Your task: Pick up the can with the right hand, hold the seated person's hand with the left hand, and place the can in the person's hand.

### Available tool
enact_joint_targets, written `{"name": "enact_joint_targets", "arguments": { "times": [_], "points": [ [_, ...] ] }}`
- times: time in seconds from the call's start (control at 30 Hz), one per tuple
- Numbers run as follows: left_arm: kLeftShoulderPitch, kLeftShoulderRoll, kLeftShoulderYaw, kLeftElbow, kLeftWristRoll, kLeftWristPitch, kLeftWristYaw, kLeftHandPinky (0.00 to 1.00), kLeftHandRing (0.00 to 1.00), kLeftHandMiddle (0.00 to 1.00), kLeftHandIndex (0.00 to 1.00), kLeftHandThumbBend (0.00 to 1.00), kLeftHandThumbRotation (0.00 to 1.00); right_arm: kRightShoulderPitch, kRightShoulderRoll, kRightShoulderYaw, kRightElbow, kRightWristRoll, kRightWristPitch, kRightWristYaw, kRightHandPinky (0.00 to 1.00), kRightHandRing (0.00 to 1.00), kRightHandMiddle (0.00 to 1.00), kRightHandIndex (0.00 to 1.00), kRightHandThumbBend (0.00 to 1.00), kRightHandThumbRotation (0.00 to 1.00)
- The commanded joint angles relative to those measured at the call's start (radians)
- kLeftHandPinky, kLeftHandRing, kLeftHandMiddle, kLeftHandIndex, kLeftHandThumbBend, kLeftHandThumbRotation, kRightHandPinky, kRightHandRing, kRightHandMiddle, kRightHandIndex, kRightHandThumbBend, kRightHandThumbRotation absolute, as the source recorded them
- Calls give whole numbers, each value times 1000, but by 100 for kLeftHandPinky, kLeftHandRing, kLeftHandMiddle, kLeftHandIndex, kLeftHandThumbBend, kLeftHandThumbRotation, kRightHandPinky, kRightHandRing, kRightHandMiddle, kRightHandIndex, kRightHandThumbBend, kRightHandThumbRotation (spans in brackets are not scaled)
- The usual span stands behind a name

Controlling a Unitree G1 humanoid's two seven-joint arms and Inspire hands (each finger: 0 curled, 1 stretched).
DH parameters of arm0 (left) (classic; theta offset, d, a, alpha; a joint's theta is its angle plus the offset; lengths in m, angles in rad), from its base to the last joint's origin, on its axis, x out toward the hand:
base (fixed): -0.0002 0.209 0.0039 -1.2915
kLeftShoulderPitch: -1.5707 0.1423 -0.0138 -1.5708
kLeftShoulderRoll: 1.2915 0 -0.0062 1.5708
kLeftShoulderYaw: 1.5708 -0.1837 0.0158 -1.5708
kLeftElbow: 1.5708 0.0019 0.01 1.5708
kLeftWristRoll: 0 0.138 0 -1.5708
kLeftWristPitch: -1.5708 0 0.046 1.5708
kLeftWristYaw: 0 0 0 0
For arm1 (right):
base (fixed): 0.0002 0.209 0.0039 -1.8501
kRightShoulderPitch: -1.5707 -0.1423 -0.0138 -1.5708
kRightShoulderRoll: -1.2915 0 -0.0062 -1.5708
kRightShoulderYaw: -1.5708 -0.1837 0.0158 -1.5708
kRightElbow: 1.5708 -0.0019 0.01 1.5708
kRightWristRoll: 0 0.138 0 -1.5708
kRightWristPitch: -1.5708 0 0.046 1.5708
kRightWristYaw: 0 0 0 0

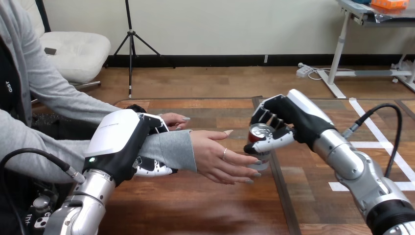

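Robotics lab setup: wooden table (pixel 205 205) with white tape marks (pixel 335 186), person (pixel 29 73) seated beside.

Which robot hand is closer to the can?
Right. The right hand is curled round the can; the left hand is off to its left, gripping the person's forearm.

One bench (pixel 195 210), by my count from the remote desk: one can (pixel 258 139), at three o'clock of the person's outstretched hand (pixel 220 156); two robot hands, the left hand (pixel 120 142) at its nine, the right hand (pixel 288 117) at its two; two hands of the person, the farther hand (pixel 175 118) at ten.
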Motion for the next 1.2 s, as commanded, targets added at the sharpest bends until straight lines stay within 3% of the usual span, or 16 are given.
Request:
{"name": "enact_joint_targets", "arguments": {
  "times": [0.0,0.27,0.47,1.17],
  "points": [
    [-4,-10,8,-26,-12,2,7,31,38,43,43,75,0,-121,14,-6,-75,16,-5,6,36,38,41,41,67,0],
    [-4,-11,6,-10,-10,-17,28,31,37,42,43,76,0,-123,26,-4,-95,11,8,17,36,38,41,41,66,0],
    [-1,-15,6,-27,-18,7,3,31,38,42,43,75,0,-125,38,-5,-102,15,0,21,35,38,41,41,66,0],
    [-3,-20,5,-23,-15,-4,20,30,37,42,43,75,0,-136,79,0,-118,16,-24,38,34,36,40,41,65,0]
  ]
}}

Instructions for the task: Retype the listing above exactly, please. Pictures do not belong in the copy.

Answer space:
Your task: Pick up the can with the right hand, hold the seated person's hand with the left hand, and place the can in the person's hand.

### Available tool
enact_joint_targets, written `{"name": "enact_joint_targets", "arguments": { "times": [_], "points": [ [_, ...] ] }}`
- times: time in seconds from the call's start (control at 30 Hz), one per tuple
- Numbers run as follows: left_arm: kLeftShoulderPitch, kLeftShoulderRoll, kLeftShoulderYaw, kLeftElbow, kLeftWristRoll, kLeftWristPitch, kLeftWristYaw, kLeftHandPinky (0.00 to 1.00), kLeftHandRing (0.00 to 1.00), kLeftHandMiddle (0.00 to 1.00), kLeftHandIndex (0.00 to 1.00), kLeftHandThumbBend (0.00 to 1.00), kLeftHandThumbRotation (0.00 to 1.00); right_arm: kRightShoulderPitch, kRightShoulderRoll, kRightShoulderYaw, kRightElbow, kRightWristRoll, kRightWristPitch, kRightWristYaw, kRightHandPinky (0.00 to 1.00), kRightHandRing (0.00 to 1.00), kRightHandMiddle (0.00 to 1.00), kRightHandIndex (0.00 to 1.00), kRightHandThumbBend (0.00 to 1.00), kRightHandThumbRotation (0.00 to 1.00)
- The commanded joint angles relative to those measured at the call's start (radians)
- kLeftHandPinky, kLeftHandRing, kLeftHandMiddle, kLeftHandIndex, kLeftHandThumbBend, kLeftHandThumbRotation, kRightHandPinky, kRightHandRing, kRightHandMiddle, kRightHandIndex, kRightHandThumbBend, kRightHandThumbRotation absolute, as the source recorded them
- Calls give whole numbers, each value times 1000, but by 100 for kLeftHandPinky, kLeftHandRing, kLeftHandMiddle, kLeftHandIndex, kLeftHandThumbBend, kLeftHandThumbRotation, kRightHandPinky, kRightHandRing, kRightHandMiddle, kRightHandIndex, kRightHandThumbBend, kRightHandThumbRotation (spans in brackets are not scaled)
- The usual span stands behind a name

Controlling a Unitree G1 humanoid's two seven-joint arms and Inspire hands (each finger: 0 curled, 1 stretched).
DH parameters of arm0 (left) (classic; theta offset, d, a, alpha; a joint's theta is its angle plus the offset; lengths in m, angles in rad), from its base to the last joint's origin, on its axis, x out toward the hand:
base (fixed): -0.0002 0.209 0.0039 -1.2915
kLeftShoulderPitch: -1.5707 0.1423 -0.0138 -1.5708
kLeftShoulderRoll: 1.2915 0 -0.0062 1.5708
kLeftShoulderYaw: 1.5708 -0.1837 0.0158 -1.5708
kLeftElbow: 1.5708 0.0019 0.01 1.5708
kLeftWristRoll: 0 0.138 0 -1.5708
kLeftWristPitch: -1.5708 0 0.046 1.5708
kLeftWristYaw: 0 0 0 0
For arm1 (right):
base (fixed): 0.0002 0.209 0.0039 -1.8501
kRightShoulderPitch: -1.5707 -0.1423 -0.0138 -1.5708
kRightShoulderRoll: -1.2915 0 -0.0062 -1.5708
kRightShoulderYaw: -1.5708 -0.1837 0.0158 -1.5708
kRightElbow: 1.5708 -0.0019 0.01 1.5708
kRightWristRoll: 0 0.138 0 -1.5708
kRightWristPitch: -1.5708 0 0.046 1.5708
kRightWristYaw: 0 0 0 0


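Robotics lab setup: wooden table (pixel 205 205) with white tape marks (pixel 335 186), person (pixel 29 73) seated beside.

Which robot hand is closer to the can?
Right. The right hand is curled round the can; the left hand is off to its left, gripping the person's forearm.

One bench (pixel 195 210), by my count from the remote desk: one can (pixel 258 139), at three o'clock of the person's outstretched hand (pixel 220 156); two robot hands, the left hand (pixel 120 142) at its nine, the right hand (pixel 288 117) at its two; two hands of the person, the farther hand (pixel 175 118) at ten.
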Motion for the next 1.2 s, as commanded, targets added at the sharpest bends until straight lines stay within 3% of the usual span, or 16 are given.
Request:
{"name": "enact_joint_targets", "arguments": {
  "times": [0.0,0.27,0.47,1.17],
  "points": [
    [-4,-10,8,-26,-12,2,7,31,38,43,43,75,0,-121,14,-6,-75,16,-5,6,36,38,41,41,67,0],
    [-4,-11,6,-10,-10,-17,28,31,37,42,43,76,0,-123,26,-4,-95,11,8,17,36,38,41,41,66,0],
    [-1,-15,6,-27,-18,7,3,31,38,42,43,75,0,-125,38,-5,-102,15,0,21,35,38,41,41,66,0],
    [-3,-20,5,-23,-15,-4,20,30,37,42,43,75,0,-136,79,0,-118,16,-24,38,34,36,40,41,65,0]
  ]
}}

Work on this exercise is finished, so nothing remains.